Several buildings remain which span the centuries: St. Botolph’s Church (12th century), Saxilby Old Hall (C15th), the Manor Farmhouse (16th century), and several cottages (18th century).
The village stands on the oldest artificial waterway in the country, the Fossdyke, connecting the River Trent at Torksey to the Brayford in Lincoln. Possibly Roman in origin, the canal was vastly improved during the 18th century. The last commercial barge ceased operation in 1974, to be replaced by many pleasure boats visiting our community.
The Venerable Bede writes that Vikings invaders came to the area in 839, and plundered the district. They came again in 869, and in 873 the whole Viking army over-wintered at Torksey. Whilst the Kingdom of Mercia retook possession of the area in 918, the Danish invaders had settled here as farmers and merchants. It is from these settlers that most of our place names and dialect derive.
Saxilby ‘Saxulf’s farmstead’. ‘Ad Saxebi in Lincolescira’ (Doomsday Book 1086).
Ingleby ‘Settlement of Angles’; ‘Englebi’ (Doomsday Book 1086).
Throughout the Middle Ages, Saxilby was largely a farming community. Manor Farm at Broadholme stands on the site of the medieval nunnery of St. Mary, a priory of Premonstratensian canonesses founded before 1154 and dissolved in 1536. It was the first of only two nunneries of the order to be established in England in the Middle Ages.
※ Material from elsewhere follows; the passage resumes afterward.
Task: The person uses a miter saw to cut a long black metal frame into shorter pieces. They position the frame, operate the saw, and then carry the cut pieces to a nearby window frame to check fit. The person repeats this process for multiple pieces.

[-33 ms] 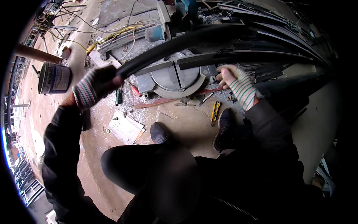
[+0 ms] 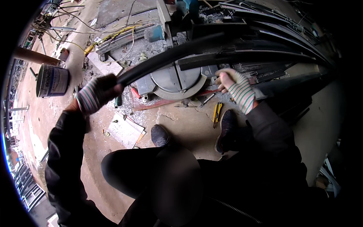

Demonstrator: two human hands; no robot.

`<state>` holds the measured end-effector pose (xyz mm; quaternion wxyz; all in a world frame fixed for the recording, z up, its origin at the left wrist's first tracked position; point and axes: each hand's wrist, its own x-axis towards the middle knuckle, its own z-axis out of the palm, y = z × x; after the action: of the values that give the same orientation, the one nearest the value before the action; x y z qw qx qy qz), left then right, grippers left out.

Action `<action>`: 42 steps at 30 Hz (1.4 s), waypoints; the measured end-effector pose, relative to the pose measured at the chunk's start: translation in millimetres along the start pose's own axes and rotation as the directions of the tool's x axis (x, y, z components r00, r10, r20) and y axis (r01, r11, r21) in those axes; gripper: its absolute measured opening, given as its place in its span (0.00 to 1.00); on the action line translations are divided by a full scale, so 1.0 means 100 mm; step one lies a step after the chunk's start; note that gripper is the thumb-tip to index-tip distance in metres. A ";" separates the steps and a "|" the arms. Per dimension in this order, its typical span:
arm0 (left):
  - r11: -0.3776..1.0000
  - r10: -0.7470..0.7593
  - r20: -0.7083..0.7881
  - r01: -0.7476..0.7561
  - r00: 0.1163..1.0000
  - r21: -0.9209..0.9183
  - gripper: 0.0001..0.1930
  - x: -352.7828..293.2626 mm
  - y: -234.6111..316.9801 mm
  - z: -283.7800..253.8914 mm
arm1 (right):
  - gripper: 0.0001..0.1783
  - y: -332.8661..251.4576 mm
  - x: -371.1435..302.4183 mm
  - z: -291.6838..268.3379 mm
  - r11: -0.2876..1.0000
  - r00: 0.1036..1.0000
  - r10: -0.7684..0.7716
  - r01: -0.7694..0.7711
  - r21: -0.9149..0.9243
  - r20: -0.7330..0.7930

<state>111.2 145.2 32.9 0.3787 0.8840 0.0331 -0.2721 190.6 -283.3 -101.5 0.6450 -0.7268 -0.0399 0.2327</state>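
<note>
Rightward out of the left hand (image 2: 98, 92), a dark bar (image 2: 166, 56)

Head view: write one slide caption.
Left hand grips a dark bar over a saw base; right hand loosely curled nearby, yellow knife on the floor.

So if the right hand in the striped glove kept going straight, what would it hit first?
The right hand would probably meet the round-fronted grey metal machine base first, though depth is unclear from this view.
</note>
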 end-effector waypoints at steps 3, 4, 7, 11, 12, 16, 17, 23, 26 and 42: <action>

The railway came to the village in 1848, bringing industry and an increase in population. By 1856, trains ran to ‘all parts’ five or six times a day.
The War Memorial Playing Field was created in memory of the 54 men lost during World War 1. The field opened in 1921, and a memorial tablet placed on the old pavilion is now preserved in the Village Hall.
A modern, expanding village with an ancient heart.